For the multifidus the only case I can think of is the posterior ramus of the 5th lumbar nerve lesion, but I have never came across this complication. Neither the case of gluteus minimus and medius (superior gluteal nerve), gluteus maximus (inferior gluteal nerve). We stay away from these nerves. I can imagine you can do some damage if you do not use any imaging guidance and/or stimulation.
Q: #3. I often see SIJ combined with lumbar spine disease. Have you had any cases of L5-S herniation or LSTV that you had trouble diagnosing? Do your spine surgeon colleagues often refer to you for lumbar fusion sacroiliac pain?
What I see is the SIJ pain after the lumbo-sacral fusion, hip replacement, trauma, etc. Yes, it can be quite challenging to put the final diagnosis. I Holland I contact the neurologist or the orthopedic surgeon. Neurosurgeons refer patients to our clinic after the successful operation, whereby the pain remains. In Bonaire we see patients together and try to reach consensus.
There are a lot of changes going on in our center. I will keep you posted.
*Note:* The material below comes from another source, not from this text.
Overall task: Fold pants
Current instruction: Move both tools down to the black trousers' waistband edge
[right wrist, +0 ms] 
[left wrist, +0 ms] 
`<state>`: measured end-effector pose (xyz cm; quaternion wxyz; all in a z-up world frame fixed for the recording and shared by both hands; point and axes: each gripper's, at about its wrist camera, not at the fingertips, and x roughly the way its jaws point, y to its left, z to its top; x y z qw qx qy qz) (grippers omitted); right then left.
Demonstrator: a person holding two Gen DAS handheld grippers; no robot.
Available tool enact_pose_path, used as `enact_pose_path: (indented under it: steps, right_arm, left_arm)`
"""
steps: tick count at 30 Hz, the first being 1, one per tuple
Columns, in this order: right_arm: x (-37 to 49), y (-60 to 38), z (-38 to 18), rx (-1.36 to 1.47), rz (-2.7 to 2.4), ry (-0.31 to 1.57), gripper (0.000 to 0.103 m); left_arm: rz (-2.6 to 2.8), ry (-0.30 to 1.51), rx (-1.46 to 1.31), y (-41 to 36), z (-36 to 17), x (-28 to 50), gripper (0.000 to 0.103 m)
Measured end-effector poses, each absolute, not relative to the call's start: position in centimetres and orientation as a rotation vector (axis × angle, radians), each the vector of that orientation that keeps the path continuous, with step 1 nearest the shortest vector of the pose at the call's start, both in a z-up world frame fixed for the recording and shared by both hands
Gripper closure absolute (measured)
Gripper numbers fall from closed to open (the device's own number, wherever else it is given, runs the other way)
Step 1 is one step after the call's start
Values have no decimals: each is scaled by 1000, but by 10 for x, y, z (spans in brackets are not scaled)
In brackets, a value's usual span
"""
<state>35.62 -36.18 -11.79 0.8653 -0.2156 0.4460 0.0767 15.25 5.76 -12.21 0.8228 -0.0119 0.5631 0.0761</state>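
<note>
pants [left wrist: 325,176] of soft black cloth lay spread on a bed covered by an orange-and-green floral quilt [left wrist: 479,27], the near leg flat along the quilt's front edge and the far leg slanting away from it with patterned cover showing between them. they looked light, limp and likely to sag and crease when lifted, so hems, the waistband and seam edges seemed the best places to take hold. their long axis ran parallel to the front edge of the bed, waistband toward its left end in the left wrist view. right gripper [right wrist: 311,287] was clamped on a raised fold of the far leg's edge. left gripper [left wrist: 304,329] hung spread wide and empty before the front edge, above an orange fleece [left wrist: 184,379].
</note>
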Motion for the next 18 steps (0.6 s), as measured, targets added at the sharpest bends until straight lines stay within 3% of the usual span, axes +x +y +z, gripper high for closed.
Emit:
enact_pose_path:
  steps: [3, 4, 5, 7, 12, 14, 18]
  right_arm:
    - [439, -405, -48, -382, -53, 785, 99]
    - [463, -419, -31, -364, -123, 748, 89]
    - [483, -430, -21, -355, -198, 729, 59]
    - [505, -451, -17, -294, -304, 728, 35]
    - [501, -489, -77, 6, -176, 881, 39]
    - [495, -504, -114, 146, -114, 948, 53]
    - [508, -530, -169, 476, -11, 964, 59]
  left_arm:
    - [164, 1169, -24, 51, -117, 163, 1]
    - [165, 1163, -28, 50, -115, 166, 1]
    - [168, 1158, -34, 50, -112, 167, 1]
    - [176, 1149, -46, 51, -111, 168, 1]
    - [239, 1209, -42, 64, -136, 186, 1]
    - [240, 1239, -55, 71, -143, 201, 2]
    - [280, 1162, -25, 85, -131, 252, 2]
Q: #4. I understand that the last resort is radiofrequency neurotomy. In Japan, because of the concept of adhesion, i.e. pain caused by anchoring of nerve branches due to reduction of soft tissue water, there is a treatment named “Hydrorelease”, which uses saline solution to create more space around the nerve. PRP or prolotherapy is also used. Have these treatments become accepted in your country? I still don't know what kind of cases PRP is really good for. Maybe the condition of entesopathy. I don't know the difference between cases where it works and cases where it doesn't. It's expensive, so I can't try a lot of it.
I our clinic we do not have the possibility to use PRP. What we do sometimes is the phototherapy. In general there is a scarce evidence for these therapies.